Simon pulled his phone out of his pocket and grimaced at the spider-web-smashed screen. That wasn’t going to work. He dropped it back into his pocket and turned around to scan the crowd. The man he’d bumped into earlier was leaning against a battered Ford pickup, drinking something out of a Starbucks cup and scowling at the cops.
“Hey,” Simon said as he walked over. “Could you give me a ride into a town? I have a meeting to get to.”
Tattoos drained the Starbucks cup with a grimace and wiped his mouth on his sleeve. “You don’t have your own car?”
Simon didn’t lie as reflexively as Jacob, but that didn’t mean he couldn’t. He jerked his thumb toward the cars. “It’s in there.” He just didn’t see why he needed to. There were easier ways to get people to do what you want. He pulled out his wallet and tugged a wad of cash out of it. “I can pay.”
Tattoos rubbed his chin and weighed the money against the possibility that Simon was shady. The money won. He boosted himself up into the car, crumpled the Starbucks mug up, and tossed it over his shoulder.

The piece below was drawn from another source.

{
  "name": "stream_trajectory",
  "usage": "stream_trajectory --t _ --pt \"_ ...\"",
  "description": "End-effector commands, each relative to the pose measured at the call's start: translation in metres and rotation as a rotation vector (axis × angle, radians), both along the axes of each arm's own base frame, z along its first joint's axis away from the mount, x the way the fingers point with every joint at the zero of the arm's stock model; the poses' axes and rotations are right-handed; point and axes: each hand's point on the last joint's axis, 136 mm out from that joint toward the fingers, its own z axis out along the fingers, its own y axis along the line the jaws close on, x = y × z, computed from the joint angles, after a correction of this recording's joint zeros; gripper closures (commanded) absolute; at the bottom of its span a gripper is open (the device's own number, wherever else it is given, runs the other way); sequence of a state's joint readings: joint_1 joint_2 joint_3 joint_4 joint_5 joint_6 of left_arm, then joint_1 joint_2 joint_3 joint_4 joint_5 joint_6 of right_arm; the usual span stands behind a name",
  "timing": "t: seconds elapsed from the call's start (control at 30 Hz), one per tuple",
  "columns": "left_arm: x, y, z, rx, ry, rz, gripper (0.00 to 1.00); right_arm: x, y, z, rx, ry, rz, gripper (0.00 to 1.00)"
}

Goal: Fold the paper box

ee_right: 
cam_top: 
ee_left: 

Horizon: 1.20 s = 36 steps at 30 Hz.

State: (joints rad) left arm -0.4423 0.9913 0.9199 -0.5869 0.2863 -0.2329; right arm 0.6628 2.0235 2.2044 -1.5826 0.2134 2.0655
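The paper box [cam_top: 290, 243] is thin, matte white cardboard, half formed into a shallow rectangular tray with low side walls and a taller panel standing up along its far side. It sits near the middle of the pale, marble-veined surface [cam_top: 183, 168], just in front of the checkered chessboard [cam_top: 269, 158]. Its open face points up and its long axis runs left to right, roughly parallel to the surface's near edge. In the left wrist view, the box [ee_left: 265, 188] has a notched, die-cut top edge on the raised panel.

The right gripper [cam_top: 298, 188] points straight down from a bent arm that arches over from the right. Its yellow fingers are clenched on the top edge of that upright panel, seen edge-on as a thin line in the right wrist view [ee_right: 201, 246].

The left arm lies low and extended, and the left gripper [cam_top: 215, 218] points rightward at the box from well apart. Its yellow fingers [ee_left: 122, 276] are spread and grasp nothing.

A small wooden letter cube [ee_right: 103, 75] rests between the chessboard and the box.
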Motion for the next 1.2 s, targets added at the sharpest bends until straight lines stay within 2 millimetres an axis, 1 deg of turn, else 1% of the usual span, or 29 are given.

“Get in,” Tattoos said as he flicked the driver’s side visor down. A spare set of keys fell into his waiting hand. “Where do you want to go?”
“Town,” Simon said. The anesthetic effect of shock had worn off. It felt like someone was poking hot pliers into his leg. He’d had worse, but the combination of pain and adrenaline made his brain twitch. The back of his tongue felt gritty with sand, and he could feel the blood itch in his ear. A quick rub of his hand confirmed there wasn’t any there. He licked dry lips, reminded himself he was crazy, and smiled thinly at Tattoos. “I’ll tell you where when we get there.”